Northumberland Holidays
Northumberland Holidays
historic buildings
Northumberland's turbulent past is no more vividly demonstrated than by its many castles and historic houses.
Alnwick Castle, Northumberland
Alnwick Castle
The market town of Alnwick is dominated by Alnwick Castle, home to the Percys - the Earls and later Dukes of Northumberland - since 1309. Entering through a barbican and gatehouse that are among the most perfect examples of their kind in England, the visitor is confronted by the the twin octagonal towers of the medieval keep surrounded by the outer and middle baileys. The terrace overlooks the river and the 18th century parklands laid out by Capability Brown. Alnwick Castle held a central role in the history of Northumberland during the middle ages and was besieged, captured and re-captured many times.
Bamburgh Castle, Northumberland
Bamburgh Castle
Dating from Norman times, Bamburgh's setting on a great coastal crag north of Seahouses is inspired. Dominating the village of Bamburgh which sits below it, the castle can be seen for miles around. During the middle ages, the castle was besieged several times, but proved impregnable. The most famous of its commanders was Hotspur, son of the 1st Earl of Northumberland. The castle was restored in the 19th century by the 1st Lord Armstrong, who rescued it from becoming a ruin.

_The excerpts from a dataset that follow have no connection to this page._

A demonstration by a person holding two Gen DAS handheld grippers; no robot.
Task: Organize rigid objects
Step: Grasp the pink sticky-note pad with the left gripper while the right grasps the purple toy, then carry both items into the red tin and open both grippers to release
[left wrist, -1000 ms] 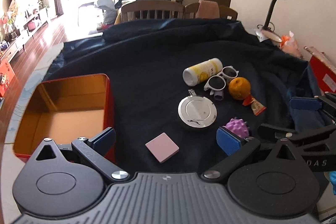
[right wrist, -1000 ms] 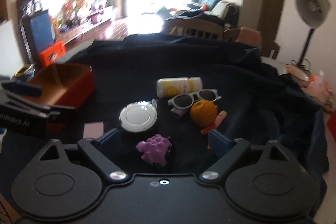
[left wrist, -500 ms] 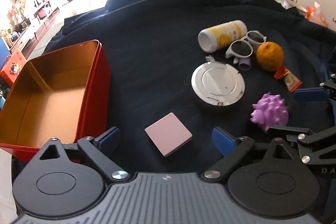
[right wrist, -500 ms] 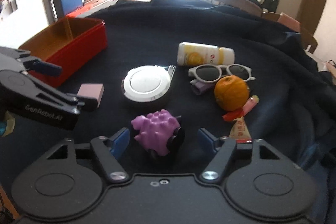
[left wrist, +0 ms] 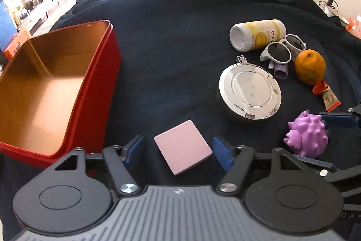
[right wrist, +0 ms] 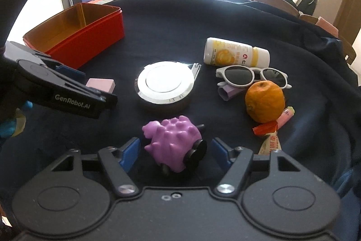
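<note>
My left gripper (left wrist: 178,153) hangs low over the dark cloth, and its jaws are closing with a flat pink square block (left wrist: 182,147) between the blue pads. A small gap still shows on the left side. My right gripper (right wrist: 174,151) is also closing its jaws, around a purple spiky toy on black wheels (right wrist: 172,143), and its pads stand just off the toy's sides. The open red tin box (left wrist: 97,92) with a gold inside sits to the left of the block. In the right wrist view the same red box (right wrist: 90,44) stands at the far left, behind the left gripper.
A round silver tin (left wrist: 250,88) lies mid-cloth with a nail clipper at its far rim. Beyond it are a yellow bottle on its side (left wrist: 257,37), white sunglasses (left wrist: 282,50), an orange (left wrist: 310,69), a lilac tube and snack packets (left wrist: 327,96). A desk lamp stands at the far right.
Both grippers have sunk toward the cloth and their jaws have narrowed. The pink block now lies between the left pads and the purple toy between the right pads.
</note>
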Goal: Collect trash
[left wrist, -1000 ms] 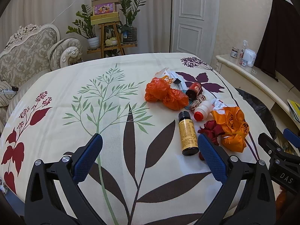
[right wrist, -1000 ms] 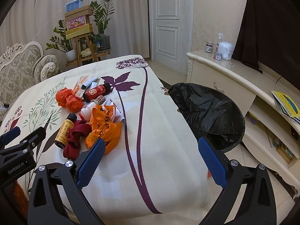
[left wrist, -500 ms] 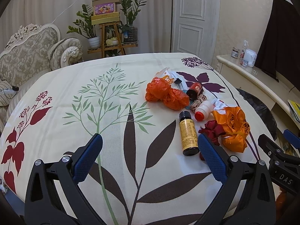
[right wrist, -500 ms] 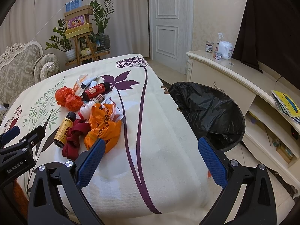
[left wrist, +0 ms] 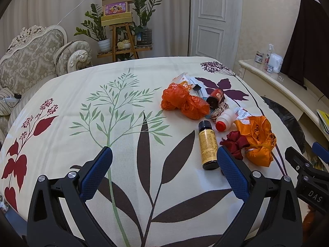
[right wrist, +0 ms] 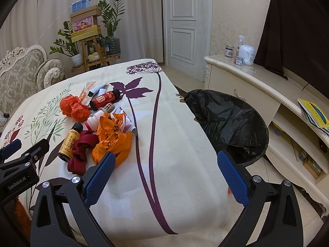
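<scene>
Trash lies in a heap on the floral tablecloth (left wrist: 127, 123): a red-orange crumpled bag (left wrist: 183, 101), a yellow-labelled dark bottle (left wrist: 207, 144), a small white bottle with a red cap (left wrist: 224, 120), a red-labelled bottle (left wrist: 214, 97), a dark red cloth (left wrist: 234, 144) and an orange bag (left wrist: 257, 138). My left gripper (left wrist: 164, 164) hovers open over the cloth, just left of the yellow bottle. My right gripper (right wrist: 164, 164) is open above the table's right edge, its left finger (right wrist: 98, 175) near the orange bag (right wrist: 113, 140). A bin lined with a black bag (right wrist: 228, 121) stands beside the table.
A cream cabinet (right wrist: 257, 86) with bottles on top runs along the right wall behind the bin. A sofa (left wrist: 30, 61) and a plant stand with stacked boxes (left wrist: 117, 20) stand beyond the table's far side. A white door (right wrist: 185, 26) is at the back.
Both views have shifted very slightly; the trash heap sits a touch nearer and lower in the right wrist view. Neither gripper's opening has changed and nothing has been taken hold of.
</scene>
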The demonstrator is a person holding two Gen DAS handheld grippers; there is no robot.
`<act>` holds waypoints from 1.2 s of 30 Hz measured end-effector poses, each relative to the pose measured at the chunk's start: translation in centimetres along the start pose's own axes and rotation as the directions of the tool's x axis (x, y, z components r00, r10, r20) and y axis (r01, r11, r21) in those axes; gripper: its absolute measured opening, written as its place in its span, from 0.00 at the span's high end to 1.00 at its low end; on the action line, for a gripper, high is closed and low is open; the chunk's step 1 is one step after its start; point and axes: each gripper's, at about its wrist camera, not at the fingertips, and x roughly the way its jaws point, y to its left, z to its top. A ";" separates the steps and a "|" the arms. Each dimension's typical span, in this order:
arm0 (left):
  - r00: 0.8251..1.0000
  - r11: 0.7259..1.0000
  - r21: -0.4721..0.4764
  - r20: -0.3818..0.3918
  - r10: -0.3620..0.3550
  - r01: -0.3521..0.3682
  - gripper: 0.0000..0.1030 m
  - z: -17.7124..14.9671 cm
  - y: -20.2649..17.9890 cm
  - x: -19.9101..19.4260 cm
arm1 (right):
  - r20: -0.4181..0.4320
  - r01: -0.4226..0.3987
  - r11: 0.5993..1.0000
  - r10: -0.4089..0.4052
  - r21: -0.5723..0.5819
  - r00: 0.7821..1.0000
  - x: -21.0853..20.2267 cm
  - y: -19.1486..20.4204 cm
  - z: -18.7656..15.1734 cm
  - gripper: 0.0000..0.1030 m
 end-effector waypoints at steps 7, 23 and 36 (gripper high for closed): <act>1.000 1.000 0.000 0.000 0.002 -0.002 0.04 -0.1 0.1 0.1 | 0.000 -0.001 1.000 0.001 0.000 1.000 0.0 -0.1 0.0 0.06; 1.000 1.000 -0.001 -0.007 0.003 -0.003 0.04 -0.4 0.1 0.3 | -0.003 -0.001 1.000 0.001 -0.001 1.000 0.3 -0.1 0.1 0.06; 1.000 1.000 0.002 -0.010 0.002 -0.002 0.04 -0.5 0.1 0.3 | -0.011 0.003 1.000 -0.003 0.000 1.000 0.5 -0.5 -0.5 0.06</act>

Located just north of Rothbury, Cragside is a Victorian mansion built by the 1st Lord Armstrong between 1864 and 1895. Set in over 900 acres of gardens, woodlands and lakes, the house is displayed much as it would have looked in the 19th century. A superb rock garden sets off the house magnificiently. Cragside was the first house in the world to be lit by hydro-electricity. A visitor centre explains the work of Lord Armstrong, who was an innovator in diverse fields including energy technology and shipbuilding.
Cragside, Northumberland
Dunstanburgh Castle
The romantic ruins of Dunstanburgh Castle stand on a clifftop above the shore just north of Craster. Its dramatic location above the crashing waves of the North Sea lends the castle a wild, haunted quality. Built in 1316 by Thomas, Earl of Lancaster, the castle was enlarged by John of Gaunt, Duke of Lancaster, later in the 14th century. The largest castle in Northumberland, it has been neither altered nor improved since then. The remains include the gatehouse and the curtain wall. The castle can be reached only on foot by a mile-long coastal path from Craster village, with the castle in sight all the way.

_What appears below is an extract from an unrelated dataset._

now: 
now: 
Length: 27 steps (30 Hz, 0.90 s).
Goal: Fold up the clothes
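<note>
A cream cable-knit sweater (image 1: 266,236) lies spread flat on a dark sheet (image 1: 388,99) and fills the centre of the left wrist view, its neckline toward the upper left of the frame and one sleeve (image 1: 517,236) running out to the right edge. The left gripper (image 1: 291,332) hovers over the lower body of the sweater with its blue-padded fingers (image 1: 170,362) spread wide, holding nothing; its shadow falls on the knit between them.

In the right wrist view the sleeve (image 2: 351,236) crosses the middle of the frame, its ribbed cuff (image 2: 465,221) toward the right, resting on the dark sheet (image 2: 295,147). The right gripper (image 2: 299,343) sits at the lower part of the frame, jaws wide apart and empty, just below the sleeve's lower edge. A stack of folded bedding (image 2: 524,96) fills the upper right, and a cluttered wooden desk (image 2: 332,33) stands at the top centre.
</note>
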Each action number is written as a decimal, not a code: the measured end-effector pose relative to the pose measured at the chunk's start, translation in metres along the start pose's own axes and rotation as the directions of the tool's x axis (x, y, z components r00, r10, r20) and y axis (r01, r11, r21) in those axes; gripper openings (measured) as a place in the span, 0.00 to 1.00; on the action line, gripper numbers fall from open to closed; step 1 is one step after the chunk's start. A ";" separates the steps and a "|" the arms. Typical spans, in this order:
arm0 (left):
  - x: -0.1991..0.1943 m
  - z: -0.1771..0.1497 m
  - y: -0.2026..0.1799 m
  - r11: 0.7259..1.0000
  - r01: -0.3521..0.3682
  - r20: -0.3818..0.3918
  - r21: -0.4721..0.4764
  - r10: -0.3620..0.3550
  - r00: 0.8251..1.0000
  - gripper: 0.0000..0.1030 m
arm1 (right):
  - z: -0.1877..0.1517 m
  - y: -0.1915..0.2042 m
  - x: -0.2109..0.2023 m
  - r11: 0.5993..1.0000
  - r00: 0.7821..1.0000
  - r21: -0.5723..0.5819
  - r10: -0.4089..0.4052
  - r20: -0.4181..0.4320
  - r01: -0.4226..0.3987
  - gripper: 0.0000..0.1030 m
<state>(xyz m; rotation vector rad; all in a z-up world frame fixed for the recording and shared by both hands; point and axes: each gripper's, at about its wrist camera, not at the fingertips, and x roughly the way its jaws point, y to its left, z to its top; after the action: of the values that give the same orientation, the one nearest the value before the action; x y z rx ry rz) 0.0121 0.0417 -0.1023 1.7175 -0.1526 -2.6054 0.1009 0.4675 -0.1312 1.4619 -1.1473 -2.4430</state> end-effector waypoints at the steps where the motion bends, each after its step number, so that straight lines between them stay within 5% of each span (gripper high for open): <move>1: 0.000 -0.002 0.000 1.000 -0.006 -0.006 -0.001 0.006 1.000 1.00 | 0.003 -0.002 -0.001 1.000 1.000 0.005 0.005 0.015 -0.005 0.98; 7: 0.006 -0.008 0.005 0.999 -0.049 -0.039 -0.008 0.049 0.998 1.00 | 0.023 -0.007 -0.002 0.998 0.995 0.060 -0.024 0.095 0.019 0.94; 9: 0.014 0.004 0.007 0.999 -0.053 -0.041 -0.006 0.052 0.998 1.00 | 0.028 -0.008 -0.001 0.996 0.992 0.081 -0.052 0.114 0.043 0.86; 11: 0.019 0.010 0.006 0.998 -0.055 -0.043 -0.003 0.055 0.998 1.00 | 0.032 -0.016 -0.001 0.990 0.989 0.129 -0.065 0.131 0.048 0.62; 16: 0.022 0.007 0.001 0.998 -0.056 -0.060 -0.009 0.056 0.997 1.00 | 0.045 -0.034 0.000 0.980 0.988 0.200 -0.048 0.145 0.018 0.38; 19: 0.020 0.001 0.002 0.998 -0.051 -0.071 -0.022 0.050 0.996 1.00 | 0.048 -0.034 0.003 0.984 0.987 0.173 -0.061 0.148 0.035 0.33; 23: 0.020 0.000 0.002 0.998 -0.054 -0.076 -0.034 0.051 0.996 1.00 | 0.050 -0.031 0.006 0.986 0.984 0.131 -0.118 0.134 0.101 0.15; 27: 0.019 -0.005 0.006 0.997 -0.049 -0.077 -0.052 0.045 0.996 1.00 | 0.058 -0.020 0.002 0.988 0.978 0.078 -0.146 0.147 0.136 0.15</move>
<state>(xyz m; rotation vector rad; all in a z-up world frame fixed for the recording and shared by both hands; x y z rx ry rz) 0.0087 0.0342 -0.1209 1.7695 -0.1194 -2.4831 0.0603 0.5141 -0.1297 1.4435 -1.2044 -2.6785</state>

Lindisfarne Castle, Holy Island, Northumberland
Lindisfarne Castle
This romantic 16th century Tudor castle is perched spectacularly atop a rocky crag on Holy Island, which is accessible only by a causeway at low tide. The castle was converted into an Edwardian home with an interior design by Sir Edwin Lutyens and a charming walled garden by Getrude Jekyll. It enjoys fantastic views of the Farne Islands and Bamburgh Castle. Holy Island village is well worth a visit also.
Wallington Hall
Wallington is a 17th century mansion at Cambo, 15 miles north-east of Hexham. The interior of the house is Victorian and features fine plasterwork, furniture and porcelain. Its most striking feature is the vast hall decorated with splendid painted murals, each depicting a historical scene from Northumbria's past. The house is set in 100 acres of woodlands and lakes, and includes a fine walled garden.

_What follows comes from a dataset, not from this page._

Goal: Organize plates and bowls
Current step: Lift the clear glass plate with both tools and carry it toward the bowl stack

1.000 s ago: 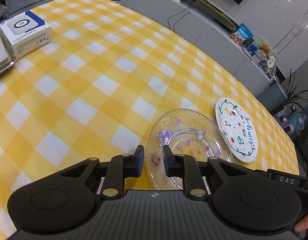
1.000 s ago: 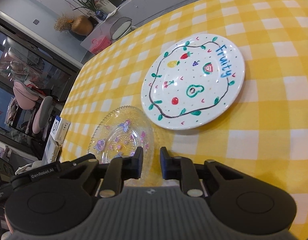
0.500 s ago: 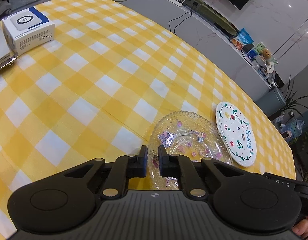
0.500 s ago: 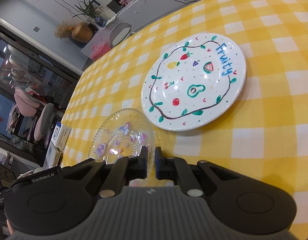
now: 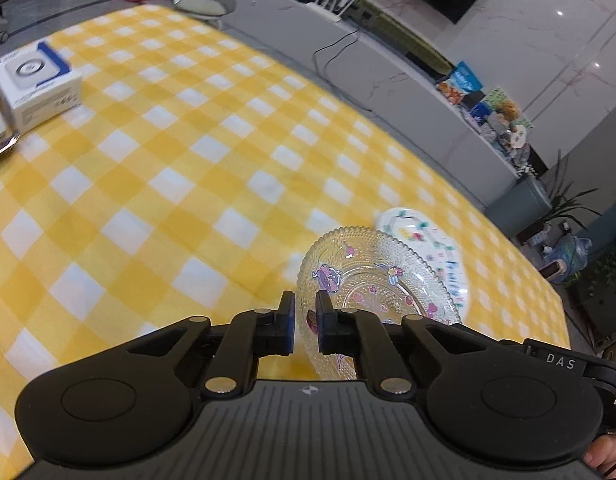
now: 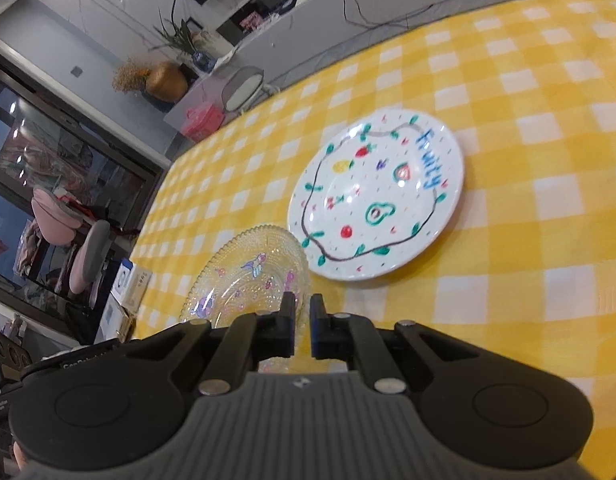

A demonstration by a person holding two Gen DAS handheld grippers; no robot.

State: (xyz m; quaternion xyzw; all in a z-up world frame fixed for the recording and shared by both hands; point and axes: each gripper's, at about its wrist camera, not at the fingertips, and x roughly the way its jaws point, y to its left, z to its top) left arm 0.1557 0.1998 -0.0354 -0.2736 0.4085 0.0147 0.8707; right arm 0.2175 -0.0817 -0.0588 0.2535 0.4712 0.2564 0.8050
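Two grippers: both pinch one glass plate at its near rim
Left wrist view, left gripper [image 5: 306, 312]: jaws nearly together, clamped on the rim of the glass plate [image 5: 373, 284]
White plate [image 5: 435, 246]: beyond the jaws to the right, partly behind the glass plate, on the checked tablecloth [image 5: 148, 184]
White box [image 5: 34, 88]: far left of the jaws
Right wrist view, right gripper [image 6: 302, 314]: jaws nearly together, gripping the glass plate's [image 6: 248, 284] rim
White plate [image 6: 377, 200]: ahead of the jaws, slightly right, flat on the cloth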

Warkworth Castle, Northumberland
Warkworth Castle
It is probable that a fort existed at Warkworth even in Saxon times. Sometime after the Norman Conquest, this became a Norman motte and bailey. In 1331, King Edward III gifted the castle to the Earl of Northumberland, in whose family the ownership of the castle still remains. Sited on a hill overlooking the village of Warkworth, the castle is mainly a ruin, although the central, eight-towered keep has been restored and is still largely intact. The castle is best viewed from the River Coquet, which flows around the village in a horseshoe loop. The village possesses a graceful 14th century bridge with two arches and a defensive tower bearing the Percy coat-of-arms.
Hadrian's Wall, Northumberland
Roman Forts
Housesteads is the most complete example of a Roman fort in Britain, and now the most visited site on Hadrian's Wall. It stands high on the exposed Whin Sill escarpment and commands spectacular views. It was one of twelve forts added by the Emperor Hadrian in about AD 124.

Vindolanda is an auxiliary fort located at Chesterholm, just south of Hadrian's Wall near the Scottish Border. There are ongoing excavations and reconstructions of a Roman temple and a section of Hadrian's Wall.